Este jueves por la tarde se confirmó el fallecimiento de Chunchuna Villafañe a los 92 años. La noticia fue anunciada por su hija, Juana Molina, quien la homenajeó mediante un emotivo mensaje en su cuenta de Instagram.
“Queridos amigos, mi adorada mamá ha fallecido. Era algo que temía y anticipaba. Ocurrió en la madrugada”, publicó la artista.
La trayectoria de Chunchuna Villafañe, la modelo que se transformó en una de las mejores actrices de su generación
Elba “Chunchuna” Villafañe, uno de los grandes íconos de belleza argentina, provenía de una familia destacada: su bisabuelo, Benjamín Villafañe, fue gobernador de la provincia de Jujuy. Su padre, César Villafañe, era militar y se destacó como jinete a nivel internacional. Su madre también era una destacada amazona. Su tía, Elba Villafañe, fue una artista premiada en pintura y escultura, y profesora emérita de la Facultad de Bellas Artes, famosa por sus paisajes de Tilcara y los retratos de su gente, los coyas.
Debido a la profesión de su padre, Chunchuna residió en diversas provincias, pero cuando la familia se estableció en Buenos Aires, finalizó su educación y comenzó a estudiar Arquitectura en la Universidad de Buenos Aires.

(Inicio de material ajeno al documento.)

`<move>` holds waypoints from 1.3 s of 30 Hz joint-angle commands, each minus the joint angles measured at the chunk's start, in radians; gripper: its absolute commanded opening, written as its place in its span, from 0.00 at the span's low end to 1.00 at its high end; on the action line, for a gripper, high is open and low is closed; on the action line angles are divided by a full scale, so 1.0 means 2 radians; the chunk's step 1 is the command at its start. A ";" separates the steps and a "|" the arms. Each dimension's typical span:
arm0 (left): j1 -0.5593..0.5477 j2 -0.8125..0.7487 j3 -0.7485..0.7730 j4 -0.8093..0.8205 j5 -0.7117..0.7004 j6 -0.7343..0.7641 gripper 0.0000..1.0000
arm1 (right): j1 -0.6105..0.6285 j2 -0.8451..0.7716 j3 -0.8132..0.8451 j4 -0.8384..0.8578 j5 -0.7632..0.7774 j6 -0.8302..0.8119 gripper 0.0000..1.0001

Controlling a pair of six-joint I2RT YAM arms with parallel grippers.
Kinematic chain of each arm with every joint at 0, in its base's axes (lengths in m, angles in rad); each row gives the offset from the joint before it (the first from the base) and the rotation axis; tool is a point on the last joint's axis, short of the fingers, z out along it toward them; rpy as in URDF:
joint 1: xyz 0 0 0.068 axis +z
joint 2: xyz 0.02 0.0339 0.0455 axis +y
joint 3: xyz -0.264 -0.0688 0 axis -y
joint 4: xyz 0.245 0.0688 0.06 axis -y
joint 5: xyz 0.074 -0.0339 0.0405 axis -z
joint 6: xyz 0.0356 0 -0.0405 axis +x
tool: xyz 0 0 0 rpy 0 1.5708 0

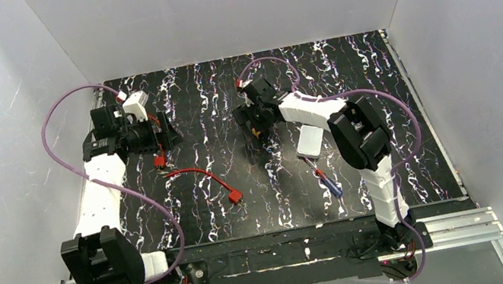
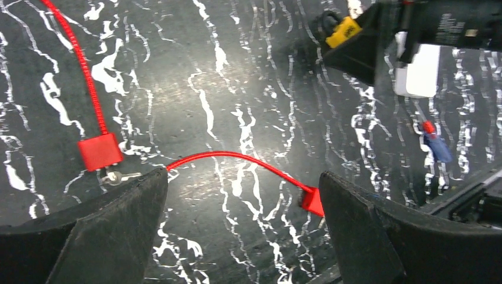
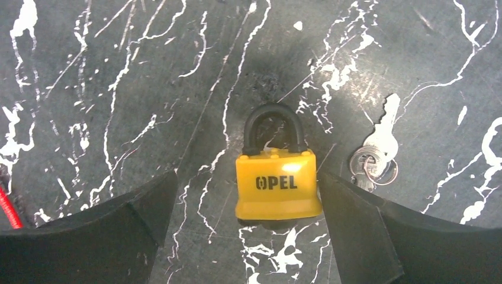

Mientras cursaba sus estudios, para ayudar a su familia, empezó a trabajar como modelo y rápidamente, junto a Claudia Sánchez, se convirtió en una de las modelos más buscadas de la publicidad argentina. Muchos aún recuerdan los comerciales que realizó con Ugo Tognazzi y su elegancia y sensualidad, sin importar el producto que tuviera que promover.
Sin embargo, Chunchuna creció en un hogar interesado en la política y ella no se mostró ajena a ello. Cuando era joven, prestaba atención a las conversaciones políticas que mantenían ciertas personalidades de la época que visitaban su casa. Una vez casada (con Horacio Molina) y madre de dos hijas (Inés y Juana Molina), conoció al padre Carlos Mugica en una reunión social.
La impactó mucho y empezó a colaborar con él en la Villa 31. Mejoraba las condiciones de las viviendas y utilizaba su fama para asegurar que se atendiera a las personas en los hospitales que normalmente eran desatendidas. Su apoyo al peronismo le ocasionó la pérdida de algunos contratos, pero también le abrió oportunidades para poder expresar sus preocupaciones sociales.
Al regresar al país con el advenimiento de la democracia, Chunchuna Villafañe hizo su inolvidable debut en el cine junto a Norma Aleandro en la película La historia oficial, dirigida por Luis Puenzo, que ganó el Oscar a la mejor película extranjera en 1986.
Ella había estudiado con Agustín Alezzo y había sido parte de películas previas como Un guapo del 900 y No toquen a la nena, entre otras. Trabajó en televisión en programas como Atreverse, Mujeres asesinas y Tratame bien; en teatro participó en obras de Somigliana, Discépolo, Beckett y Pavlovsky, y fue dirigida por Oscar Barney Fin en Cartas de amor, además de participar en la película Vidas privadas, de Fito Páez.